Exercise directions: Lines in the listing below containing the string "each" are to be identified and copied.

Supplied material:
..............................

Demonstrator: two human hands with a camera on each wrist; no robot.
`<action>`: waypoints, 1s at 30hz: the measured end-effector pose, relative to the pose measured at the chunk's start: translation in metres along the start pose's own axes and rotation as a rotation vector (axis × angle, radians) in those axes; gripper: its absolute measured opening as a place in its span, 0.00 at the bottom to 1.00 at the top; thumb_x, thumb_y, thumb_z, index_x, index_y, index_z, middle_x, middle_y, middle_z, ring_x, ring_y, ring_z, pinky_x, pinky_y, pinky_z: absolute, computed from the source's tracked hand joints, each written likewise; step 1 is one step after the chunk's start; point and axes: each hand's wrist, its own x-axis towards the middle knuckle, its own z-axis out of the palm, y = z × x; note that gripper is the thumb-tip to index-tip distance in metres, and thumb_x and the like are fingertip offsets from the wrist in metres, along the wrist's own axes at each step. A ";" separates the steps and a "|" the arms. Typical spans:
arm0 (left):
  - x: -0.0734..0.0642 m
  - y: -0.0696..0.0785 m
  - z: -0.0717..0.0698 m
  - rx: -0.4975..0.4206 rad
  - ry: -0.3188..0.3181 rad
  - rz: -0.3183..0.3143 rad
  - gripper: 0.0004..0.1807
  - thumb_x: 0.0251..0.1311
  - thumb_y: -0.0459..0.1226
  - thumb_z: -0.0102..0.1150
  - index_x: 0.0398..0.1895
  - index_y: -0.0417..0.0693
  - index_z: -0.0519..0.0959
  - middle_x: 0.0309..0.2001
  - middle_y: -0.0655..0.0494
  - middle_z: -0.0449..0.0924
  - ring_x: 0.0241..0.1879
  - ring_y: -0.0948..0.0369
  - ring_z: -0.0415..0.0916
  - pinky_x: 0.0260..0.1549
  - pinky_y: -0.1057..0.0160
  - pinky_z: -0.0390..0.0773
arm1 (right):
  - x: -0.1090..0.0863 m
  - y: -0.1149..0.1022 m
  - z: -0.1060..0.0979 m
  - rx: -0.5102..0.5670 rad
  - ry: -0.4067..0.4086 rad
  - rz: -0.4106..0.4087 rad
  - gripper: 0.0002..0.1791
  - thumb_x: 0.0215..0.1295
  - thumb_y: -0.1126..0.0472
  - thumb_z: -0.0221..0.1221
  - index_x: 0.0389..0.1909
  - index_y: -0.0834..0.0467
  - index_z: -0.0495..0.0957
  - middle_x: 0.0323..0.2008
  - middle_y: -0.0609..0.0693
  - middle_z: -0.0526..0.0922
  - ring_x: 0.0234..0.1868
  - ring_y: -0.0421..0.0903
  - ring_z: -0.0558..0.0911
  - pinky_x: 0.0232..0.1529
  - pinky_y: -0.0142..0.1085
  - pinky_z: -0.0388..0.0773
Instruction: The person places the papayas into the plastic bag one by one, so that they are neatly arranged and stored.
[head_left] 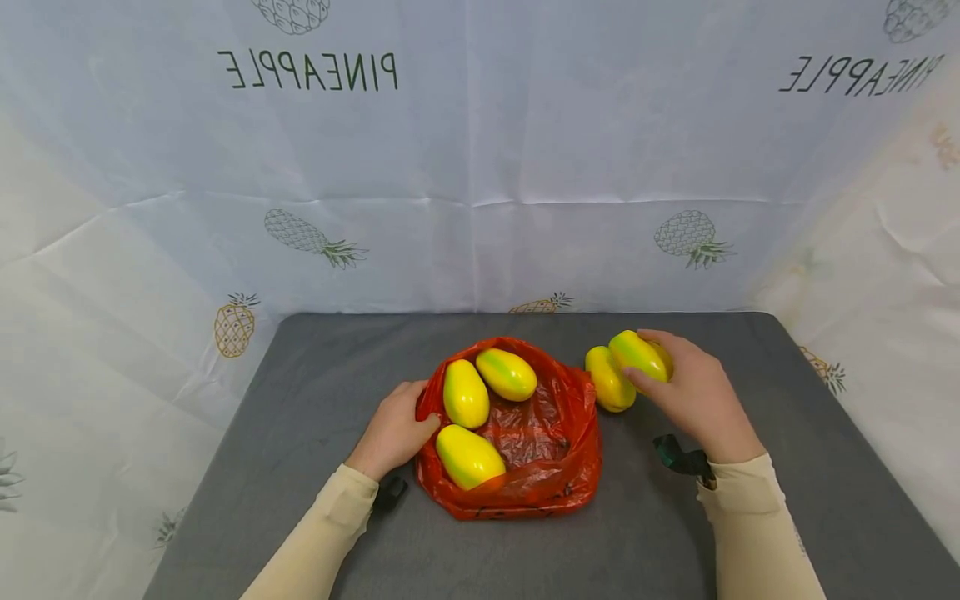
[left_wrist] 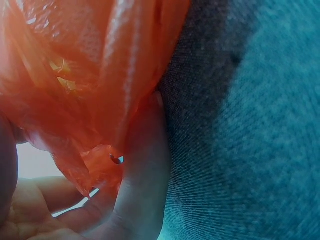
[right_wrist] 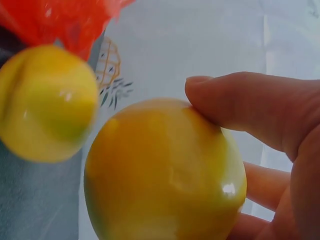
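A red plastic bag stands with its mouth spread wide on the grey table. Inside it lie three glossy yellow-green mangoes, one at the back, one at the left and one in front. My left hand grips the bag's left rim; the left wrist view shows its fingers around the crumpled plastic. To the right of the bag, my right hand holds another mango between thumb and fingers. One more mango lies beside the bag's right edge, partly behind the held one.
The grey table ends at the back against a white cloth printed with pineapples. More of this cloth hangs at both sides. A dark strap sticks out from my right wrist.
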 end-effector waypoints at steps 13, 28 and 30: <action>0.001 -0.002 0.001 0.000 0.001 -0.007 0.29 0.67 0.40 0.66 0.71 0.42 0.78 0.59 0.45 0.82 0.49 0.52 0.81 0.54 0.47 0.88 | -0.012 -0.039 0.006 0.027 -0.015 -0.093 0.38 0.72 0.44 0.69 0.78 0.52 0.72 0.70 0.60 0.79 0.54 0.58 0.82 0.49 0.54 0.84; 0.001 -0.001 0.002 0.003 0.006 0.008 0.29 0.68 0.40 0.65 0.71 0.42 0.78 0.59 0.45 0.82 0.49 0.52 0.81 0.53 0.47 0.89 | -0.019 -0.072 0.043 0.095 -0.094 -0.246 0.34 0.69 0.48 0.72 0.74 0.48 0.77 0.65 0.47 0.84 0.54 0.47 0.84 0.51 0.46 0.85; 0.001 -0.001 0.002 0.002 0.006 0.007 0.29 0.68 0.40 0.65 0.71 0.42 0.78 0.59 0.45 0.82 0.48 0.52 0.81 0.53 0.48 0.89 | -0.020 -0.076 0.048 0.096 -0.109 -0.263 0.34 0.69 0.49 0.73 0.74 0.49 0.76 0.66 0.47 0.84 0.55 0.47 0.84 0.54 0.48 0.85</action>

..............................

Task result:
Demonstrator: two human hands with a camera on each wrist; no robot.
`<action>`: waypoints, 1s at 30hz: the measured end-effector pose, relative to the pose measured at the chunk's start: translation in metres along the start pose's own axes and rotation as a rotation vector (axis × angle, radians) in those axes; gripper: its absolute measured opening as a place in its span, 0.00 at the bottom to 1.00 at the top; thumb_x, thumb_y, thumb_z, index_x, index_y, index_z, middle_x, middle_y, middle_z, ring_x, ring_y, ring_z, pinky_x, pinky_y, pinky_z: absolute, computed from the source's tracked hand joints, each written likewise; step 1 is one step after the chunk's start; point and axes: each hand's wrist, its own x-axis towards the middle knuckle, its own z-axis out of the palm, y = z × x; note that gripper is the thumb-tip to index-tip distance in metres, and thumb_x and the like are fingertip offsets from the wrist in metres, along the wrist's own axes at each step. A ";" separates the steps and a "|" the arms. Typical spans:

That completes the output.